◆ Aim of the task
Please output exactly the lines below, starting at the line that has "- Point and" and ending at the line that has "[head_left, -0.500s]", both included; leave out all pictures and include nothing else.

BEGIN

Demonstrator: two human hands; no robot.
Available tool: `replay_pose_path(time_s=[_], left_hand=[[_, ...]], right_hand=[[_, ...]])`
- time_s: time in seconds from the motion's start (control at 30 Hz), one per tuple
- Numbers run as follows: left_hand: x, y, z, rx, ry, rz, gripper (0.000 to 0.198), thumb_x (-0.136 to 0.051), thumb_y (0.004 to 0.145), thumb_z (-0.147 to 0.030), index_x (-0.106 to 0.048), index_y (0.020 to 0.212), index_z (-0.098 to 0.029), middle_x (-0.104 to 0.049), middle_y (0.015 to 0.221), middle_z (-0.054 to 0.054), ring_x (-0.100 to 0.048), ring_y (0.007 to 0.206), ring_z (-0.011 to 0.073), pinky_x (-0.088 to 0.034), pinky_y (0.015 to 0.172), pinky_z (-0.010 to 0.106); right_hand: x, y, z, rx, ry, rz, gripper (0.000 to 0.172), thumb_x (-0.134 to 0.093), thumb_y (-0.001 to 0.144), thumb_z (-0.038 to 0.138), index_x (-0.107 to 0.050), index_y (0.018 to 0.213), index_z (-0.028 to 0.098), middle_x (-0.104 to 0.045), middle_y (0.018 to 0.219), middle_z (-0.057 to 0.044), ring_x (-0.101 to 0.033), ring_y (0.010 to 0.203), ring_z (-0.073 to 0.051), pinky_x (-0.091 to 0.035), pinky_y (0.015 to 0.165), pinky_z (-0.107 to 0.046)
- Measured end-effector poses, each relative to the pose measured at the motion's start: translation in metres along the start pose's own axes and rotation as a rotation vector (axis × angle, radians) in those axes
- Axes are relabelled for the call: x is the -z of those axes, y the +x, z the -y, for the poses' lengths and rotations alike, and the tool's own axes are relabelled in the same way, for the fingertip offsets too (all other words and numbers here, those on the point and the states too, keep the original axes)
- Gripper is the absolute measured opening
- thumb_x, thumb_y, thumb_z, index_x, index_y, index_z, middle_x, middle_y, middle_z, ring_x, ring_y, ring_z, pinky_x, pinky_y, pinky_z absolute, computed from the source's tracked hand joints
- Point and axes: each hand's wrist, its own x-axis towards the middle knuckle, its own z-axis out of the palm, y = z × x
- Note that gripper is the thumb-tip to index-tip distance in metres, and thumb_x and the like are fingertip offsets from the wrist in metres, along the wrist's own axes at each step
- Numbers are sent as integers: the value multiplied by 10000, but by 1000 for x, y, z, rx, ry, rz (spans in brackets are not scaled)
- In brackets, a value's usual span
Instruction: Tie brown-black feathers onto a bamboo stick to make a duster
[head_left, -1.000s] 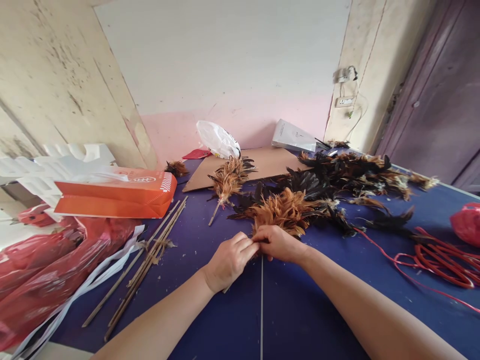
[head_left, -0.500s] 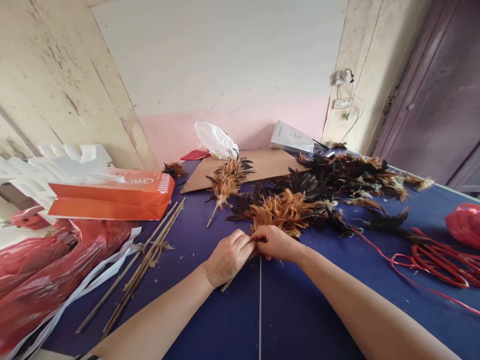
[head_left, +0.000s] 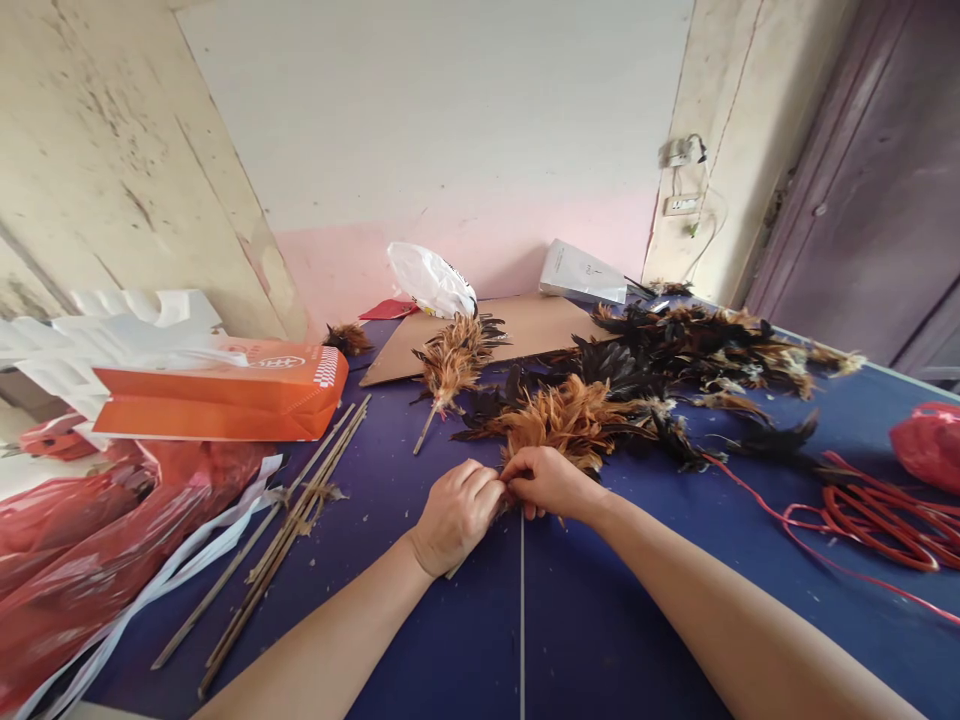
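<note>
My left hand (head_left: 459, 512) is closed round a thin wooden stick (head_left: 452, 573), whose lower end pokes out below the fist. Beside it, my right hand (head_left: 551, 485) is pinched shut, its fingertips meeting the left fingers; whatever they grip is hidden. A fluffy bunch of brown feathers (head_left: 564, 420) spreads just beyond both hands. Whether it is fixed to the stick cannot be made out. A feather duster (head_left: 450, 365) with a short bare handle lies farther off, partly on a cardboard sheet (head_left: 536, 335).
Loose black and brown feathers (head_left: 690, 350) are heaped at the right, near a coil of red cord (head_left: 885, 520). On the left lie several thin sticks (head_left: 289, 530), an orange paper bag (head_left: 217, 405) and red plastic bags (head_left: 135, 560). A white plastic bag (head_left: 431, 280) sits at the back.
Both hands stay at the same spot. My left hand has turned slightly and covers more of the stick, so less of its lower end shows.
</note>
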Motion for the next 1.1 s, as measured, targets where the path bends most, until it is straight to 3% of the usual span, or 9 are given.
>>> replay_pose_path(time_s=[0.17, 0.53, 1.1], left_hand=[[2, 1, -1, 21, -4, -5, 208, -425, 876, -195, -590, 755, -156, -593, 712, 48, -499, 684, 167, -435, 650, 293], [1, 1, -2, 25, -40, 11, 245, -388, 891, -194, -596, 772, -144, -605, 741, 64, -505, 710, 169, -449, 678, 294], [-4, -1, 1, 46, -27, -21, 225, -416, 876, -181, -605, 755, -157, -602, 720, 58, -536, 715, 170, -457, 671, 298]], right_hand=[[-2, 1, 0, -31, 60, -5, 208, -412, 700, 95, -579, 811, 150, -530, 426, 61, -516, 354, -69, -397, 334, -124], [6, 2, -2, 18, 81, 105, 156, -470, 665, 90, -604, 727, 136, -572, 504, 39, -558, 410, -80, -453, 369, -149], [4, 0, 2, -43, 106, 55, 157, -446, 696, 85, -567, 771, 150, -550, 467, 57, -566, 389, -92, -456, 338, -154]])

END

◆ Task response
- Point and axes: each hand's wrist, its own x-axis towards the middle knuckle, its own z-axis out of the palm, y = z × x
- Note that gripper is the thumb-tip to index-tip distance in metres, and thumb_x and the like are fingertip offsets from the wrist in metres, along the wrist's own axes at each step
- Numbers are sent as integers: the value multiplied by 10000, but by 1000 for x, y, z, rx, ry, rz (spans in brackets are not scaled)
- In brackets, a value's usual span
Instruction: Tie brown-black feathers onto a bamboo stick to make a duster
[head_left, -1.000s] 
[head_left, -0.500s] 

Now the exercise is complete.